Mamelund signed a transfer to the Danish Handball League side FCK Håndbold, which came to be his club from July 2009. In his first season, he won the Danish Men's Handball Cup and was named MVP for the tournament.

He played for Haslum HK from 2010 to 2012. With this club he won the Norwegian cup in 2010 and 2011, and the Norwegian top league in 2011. He was also top scorer in the Norwegian league in 2011. In the 2012/2013 season he played for the French club Montpellier HB. Playing for Haslum HK again from 2013 to 2016, he won the Norwegian league in 2014.

On 19 August 2015 it was announced that Erlend Mamelund would join German side THW Kiel immediately on a one-year deal.
He then finished his career at Haslum HK in 2017. He wore the Haslum jersey 311 times and scored 1811 goals in 13 seasons. He then signed a three-year deal as the assistant coach of Haslum from 2017 to 2020.

==International career==
Mamelund made his debut on the Norwegian national handball team in 2005.

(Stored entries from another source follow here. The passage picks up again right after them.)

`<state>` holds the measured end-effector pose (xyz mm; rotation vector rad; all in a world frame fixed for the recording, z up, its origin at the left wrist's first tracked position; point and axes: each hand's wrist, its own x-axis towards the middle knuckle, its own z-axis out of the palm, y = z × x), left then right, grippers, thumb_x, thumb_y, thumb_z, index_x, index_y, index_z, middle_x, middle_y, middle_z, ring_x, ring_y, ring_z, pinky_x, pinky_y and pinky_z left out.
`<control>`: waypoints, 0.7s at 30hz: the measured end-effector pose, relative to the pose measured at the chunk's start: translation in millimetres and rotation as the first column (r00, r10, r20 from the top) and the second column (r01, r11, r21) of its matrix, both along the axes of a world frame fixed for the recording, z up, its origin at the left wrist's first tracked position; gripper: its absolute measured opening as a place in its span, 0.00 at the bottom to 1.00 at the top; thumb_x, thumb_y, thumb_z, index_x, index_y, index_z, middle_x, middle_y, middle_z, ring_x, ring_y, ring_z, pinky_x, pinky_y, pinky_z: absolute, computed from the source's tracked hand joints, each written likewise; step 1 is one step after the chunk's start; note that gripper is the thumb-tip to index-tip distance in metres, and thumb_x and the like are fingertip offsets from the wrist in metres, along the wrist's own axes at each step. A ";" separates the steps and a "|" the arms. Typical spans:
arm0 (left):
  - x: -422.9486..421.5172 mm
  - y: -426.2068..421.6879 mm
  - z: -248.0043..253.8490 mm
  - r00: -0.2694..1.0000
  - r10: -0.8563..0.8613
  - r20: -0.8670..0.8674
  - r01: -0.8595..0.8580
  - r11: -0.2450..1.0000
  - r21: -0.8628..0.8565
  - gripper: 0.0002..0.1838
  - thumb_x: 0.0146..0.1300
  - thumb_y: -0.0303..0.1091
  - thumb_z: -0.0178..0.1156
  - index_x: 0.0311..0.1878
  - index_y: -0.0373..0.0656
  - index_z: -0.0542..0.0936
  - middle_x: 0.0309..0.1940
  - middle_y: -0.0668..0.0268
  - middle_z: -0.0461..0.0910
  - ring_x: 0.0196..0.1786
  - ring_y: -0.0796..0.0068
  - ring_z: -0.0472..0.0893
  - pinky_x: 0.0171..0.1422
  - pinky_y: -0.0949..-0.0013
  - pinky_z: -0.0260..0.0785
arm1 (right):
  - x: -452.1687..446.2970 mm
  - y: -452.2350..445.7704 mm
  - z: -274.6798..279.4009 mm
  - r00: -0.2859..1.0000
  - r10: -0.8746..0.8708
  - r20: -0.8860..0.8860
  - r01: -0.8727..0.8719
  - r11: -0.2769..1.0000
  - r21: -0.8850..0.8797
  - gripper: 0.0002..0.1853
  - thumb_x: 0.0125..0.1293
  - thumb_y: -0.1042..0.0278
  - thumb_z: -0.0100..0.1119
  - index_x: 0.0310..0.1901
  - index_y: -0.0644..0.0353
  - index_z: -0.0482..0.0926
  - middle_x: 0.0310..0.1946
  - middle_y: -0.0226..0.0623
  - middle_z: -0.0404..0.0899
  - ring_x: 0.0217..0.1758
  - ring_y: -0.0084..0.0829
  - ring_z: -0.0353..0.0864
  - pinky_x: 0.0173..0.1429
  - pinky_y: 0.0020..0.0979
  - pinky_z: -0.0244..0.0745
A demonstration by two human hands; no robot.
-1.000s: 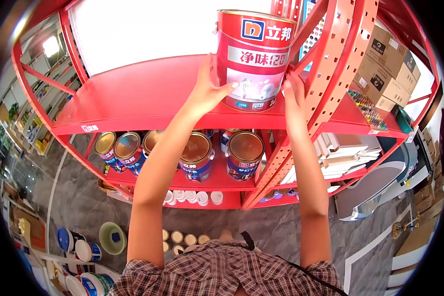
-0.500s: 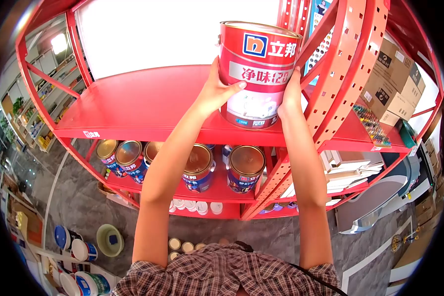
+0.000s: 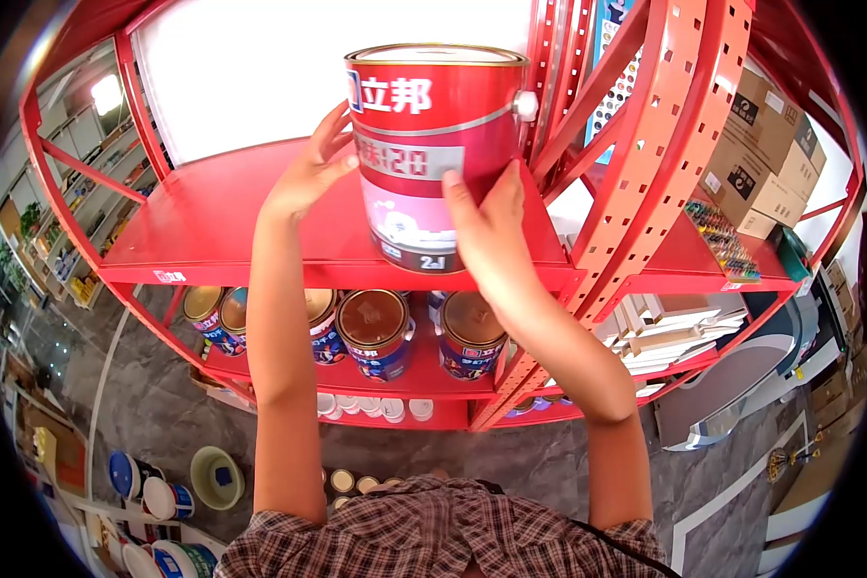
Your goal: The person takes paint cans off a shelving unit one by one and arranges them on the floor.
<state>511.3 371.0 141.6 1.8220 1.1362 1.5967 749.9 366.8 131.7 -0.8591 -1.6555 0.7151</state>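
Observation:
A large red paint can [image 3: 409, 159] with a pink and white label stands upright at the front of the red upper shelf [image 3: 212, 217]. Its label is turned toward the left, and a white handle knob shows on its right side. My right hand [image 3: 486, 217] presses on the can's right side, thumb on the front and fingers partly hidden behind. On the other side, my left hand [image 3: 308, 173] is beside the can with its fingers apart, the thumb tip close to the can's left edge.
Blue paint cans with gold lids [image 3: 374, 323] line the shelf below, above small white tubs [image 3: 356, 407]. A perforated red post [image 3: 636, 144] rises right of the can. Cardboard boxes [image 3: 761, 159] sit further right. A green basin [image 3: 218, 477] and buckets [image 3: 169, 498] are on the floor.
The can has moved left and turned, so its logo now sits at the left edge and the knob shows. My left hand has opened away from it; my right hand has shifted left onto its front.

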 end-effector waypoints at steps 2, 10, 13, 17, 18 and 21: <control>-5.9 -9.6 -4.6 0.991 0.126 0.047 -0.124 0.991 -0.048 0.42 0.58 0.46 0.63 0.71 0.44 0.52 0.68 0.50 0.56 0.71 0.57 0.55 0.70 0.55 0.54 | -9.8 -14.8 -5.7 0.992 -0.035 0.120 0.026 0.997 0.076 0.50 0.61 0.52 0.56 0.65 0.81 0.35 0.64 0.78 0.36 0.70 0.67 0.37 0.72 0.51 0.39; 28.3 -20.9 -12.9 0.791 0.566 0.233 -0.604 0.783 0.149 0.22 0.64 0.22 0.44 0.63 0.42 0.66 0.53 0.58 0.72 0.52 0.72 0.73 0.56 0.69 0.66 | -31.7 -57.7 -18.8 0.973 0.110 0.201 -0.148 0.972 0.184 0.43 0.57 0.68 0.55 0.66 0.76 0.39 0.64 0.79 0.35 0.68 0.73 0.36 0.70 0.58 0.38; 49.8 -39.2 -16.7 0.768 0.591 0.246 -0.638 0.736 0.226 0.25 0.62 0.26 0.48 0.64 0.37 0.61 0.58 0.51 0.65 0.58 0.63 0.69 0.61 0.64 0.63 | -24.8 -56.1 -18.3 0.967 0.137 0.216 -0.174 0.972 0.160 0.42 0.57 0.69 0.54 0.66 0.75 0.41 0.64 0.78 0.35 0.69 0.70 0.36 0.71 0.56 0.39; 82.9 -51.6 -19.0 0.708 0.705 0.054 -0.672 0.647 0.360 0.47 0.52 0.41 0.67 0.66 0.28 0.50 0.62 0.40 0.55 0.65 0.46 0.59 0.68 0.53 0.54 | -2.3 -22.4 -23.4 0.983 0.183 -0.021 -0.178 0.972 0.156 0.31 0.56 0.72 0.55 0.61 0.68 0.57 0.56 0.55 0.63 0.59 0.43 0.66 0.63 0.37 0.61; 90.6 -54.6 -19.9 0.682 0.731 -0.009 -0.675 0.634 0.378 0.52 0.49 0.43 0.70 0.66 0.28 0.48 0.63 0.38 0.53 0.66 0.44 0.58 0.69 0.52 0.54 | 3.7 -11.0 -21.9 0.978 0.181 -0.099 -0.172 0.981 0.090 0.28 0.56 0.73 0.55 0.59 0.66 0.60 0.52 0.49 0.68 0.53 0.37 0.72 0.58 0.32 0.67; 102.7 -55.8 -19.2 0.652 0.752 -0.096 -0.690 0.642 0.334 0.58 0.43 0.44 0.74 0.67 0.29 0.45 0.64 0.37 0.50 0.66 0.41 0.56 0.69 0.50 0.53 | 17.1 41.0 -16.3 0.939 0.197 -0.282 -0.208 0.978 -0.009 0.23 0.61 0.76 0.48 0.59 0.59 0.63 0.50 0.42 0.72 0.56 0.32 0.71 0.59 0.32 0.67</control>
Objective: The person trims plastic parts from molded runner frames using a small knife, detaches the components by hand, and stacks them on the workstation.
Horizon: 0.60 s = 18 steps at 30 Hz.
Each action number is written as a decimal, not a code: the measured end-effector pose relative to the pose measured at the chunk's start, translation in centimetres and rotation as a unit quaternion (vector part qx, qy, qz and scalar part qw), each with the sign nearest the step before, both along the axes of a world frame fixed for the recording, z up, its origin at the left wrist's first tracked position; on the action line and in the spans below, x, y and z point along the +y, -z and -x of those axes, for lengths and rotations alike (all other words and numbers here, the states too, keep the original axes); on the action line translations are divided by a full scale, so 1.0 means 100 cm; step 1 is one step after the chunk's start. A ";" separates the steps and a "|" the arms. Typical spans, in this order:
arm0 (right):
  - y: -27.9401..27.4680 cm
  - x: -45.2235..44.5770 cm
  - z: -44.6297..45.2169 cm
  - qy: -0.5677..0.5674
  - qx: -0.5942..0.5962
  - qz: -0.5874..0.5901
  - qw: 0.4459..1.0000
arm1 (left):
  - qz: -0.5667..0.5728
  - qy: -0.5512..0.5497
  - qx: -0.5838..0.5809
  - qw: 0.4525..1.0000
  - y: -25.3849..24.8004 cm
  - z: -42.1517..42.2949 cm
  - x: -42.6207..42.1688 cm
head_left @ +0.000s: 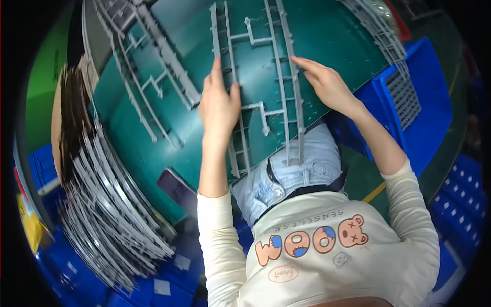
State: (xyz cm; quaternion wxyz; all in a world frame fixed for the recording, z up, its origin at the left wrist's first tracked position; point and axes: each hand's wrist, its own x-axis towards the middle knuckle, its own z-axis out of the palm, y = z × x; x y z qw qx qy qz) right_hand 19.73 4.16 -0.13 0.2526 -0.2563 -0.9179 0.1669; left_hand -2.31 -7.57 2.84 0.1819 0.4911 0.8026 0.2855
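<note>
A long grey plastic frame (281, 77), with two pairs of thin ribbed rails joined by cranked crosspieces, lies on the green table and reaches over its near edge above my lap. My left hand (220, 100) rests on its left rails, index finger stretched along them and thumb apart. At the right rails, my right hand (327, 84) touches the outer side with its fingertips, fingers extended. Neither hand is closed round the frame. To the left lies a similar grey frame (169, 66), angled away from me.
A tall stack of grey frames (117, 204) stands at the left, beside brown cardboard sheets (74, 112). A phone (176, 187) lies by the near table edge. More grey strips (376, 28) are at the far right, above a blue bin (429, 102).
</note>
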 end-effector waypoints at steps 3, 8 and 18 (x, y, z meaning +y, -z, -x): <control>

He played a total of 137 matches for the national team, and scored 354 goals. His best international achievement is probably placing fourth at the 2016 European Men's Handball Championship.

==Awards and recognitions==
Mamelund was awarded the Håndballstatuetten trophy from the Norwegian Handball Federation in 2021.

==Personal life==
Mamelund was born in Bærum on 1 May 1984. His older brother Håvard and younger sister Linn Therese both played handball in the highest league in Norway. He is married to Karoline Mamelund.